The People's Court of Anyuan District, Pingxiang City held in the first instance that the ownership of the land involved in the case was originally transferred from the city's meat joint processing factory. The city's land acquisition and reserve center, after obtaining approval from the city's government in accordance with the law, publicly listed and transferred the land. The nature of the land is commercial and residential comprehensive land, and the refrigeration workshop remains the current state. There is no refrigeration workshop land that is industrial land. The reply from the Municipal Planning Bureau confirms that the land used for the refrigeration workshop is a comprehensive commercial and residential land. Yapeng Company requested to correct the registered land use, but there was no need to make a supplementary payment. Therefore, the Municipal Land and Resources Bureau was ordered to correct the land use recorded in the relevant certificate within 90 days from the effective date; Revoke the decision to pay a supplementary land transfer fee of 2.0836 million yuan in response to the second item mentioned above. After the appeal by the Municipal Land and Resources Bureau, the Intermediate People's Court of Pingxiang City held in the second instance that due to different understandings between the two parties regarding the expression of land use in the land transfer contract, the Municipal Planning Bureau made a special response, and Yapeng Company requested the Municipal Land and Resources Bureau to correct it with legitimate reasons.
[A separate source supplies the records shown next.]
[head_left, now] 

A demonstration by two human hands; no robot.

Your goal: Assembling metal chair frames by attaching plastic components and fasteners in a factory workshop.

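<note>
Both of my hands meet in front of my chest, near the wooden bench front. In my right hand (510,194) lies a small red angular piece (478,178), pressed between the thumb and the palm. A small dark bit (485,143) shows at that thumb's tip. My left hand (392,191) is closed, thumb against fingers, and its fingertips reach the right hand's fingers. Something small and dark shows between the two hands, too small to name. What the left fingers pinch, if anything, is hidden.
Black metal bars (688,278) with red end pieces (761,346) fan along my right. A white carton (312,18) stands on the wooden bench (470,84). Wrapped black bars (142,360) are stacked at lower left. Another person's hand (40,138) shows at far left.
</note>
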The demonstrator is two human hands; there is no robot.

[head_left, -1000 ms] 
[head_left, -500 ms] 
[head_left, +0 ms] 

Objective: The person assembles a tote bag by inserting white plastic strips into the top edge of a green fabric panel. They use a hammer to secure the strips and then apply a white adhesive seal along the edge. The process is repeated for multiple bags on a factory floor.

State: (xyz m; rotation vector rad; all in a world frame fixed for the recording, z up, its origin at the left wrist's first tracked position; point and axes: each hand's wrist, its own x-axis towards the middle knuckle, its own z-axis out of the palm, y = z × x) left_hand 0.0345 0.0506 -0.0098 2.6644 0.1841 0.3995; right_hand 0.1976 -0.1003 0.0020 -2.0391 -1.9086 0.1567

The company, as the land transferee, paid the full price as agreed. The Municipal Land and Resources Bureau believed that if the land use was changed, the additional land transfer fee should be paid, which lacked factual and legal basis and violated the principle of good faith. Therefore, the appeal was rejected and the original judgment was upheld.

(3) Typical significance

This case is a typical case involving administrative agreements. Administrative agreement is an agreement signed by administrative organs within the scope of their statutory responsibilities, in consultation with citizens, legal persons, or other organizations, in order to achieve public interests or administrative management goals, with rights and obligations under administrative law. In this case, the administrative agreement is the contract for the transfer of state-owned land use rights signed by the Municipal Land and Resources Bureau on behalf of the state and Yapeng Company. Under the conditions of modern market economy, whether the government plays the role of manager and server of economic activities, or directly participates as a market entity, it is increasingly adopting the method of signing administrative agreements to achieve the transformation of government functions and management methods. Administrative agreements emphasize honesty, trustworthiness, equality, and voluntariness. Once signed, all parties must strictly abide by them. Without justifiable reasons, administrative agencies may not add obligations of the other party or unilaterally modify or terminate the agreement. When there is a dispute, if the parties in this case have different understandings of the clause related to "maintaining the status quo of the refrigeration workshop" in the contract, the administrative authority shall not arbitrarily make explanations that are unfavorable to the administrative counterpart. The court not only ruled that the Municipal Land and Resources Bureau fulfilled its contractual obligations, but also revoked the unilateral decision made by the bureau to pay the land transfer fee, directly responding to the demands of the parties and substantially resolving the dispute between the two parties. It is worth noting that in the past, the channels for accepting administrative agreements were different, and the newly revised Administrative Litigation Law was uniformly included in the scope of accepting administrative litigation cases. With the continuous development of the economy and society and the increasing number of administrative agreements, administrative trials will also play an increasingly important role in this field.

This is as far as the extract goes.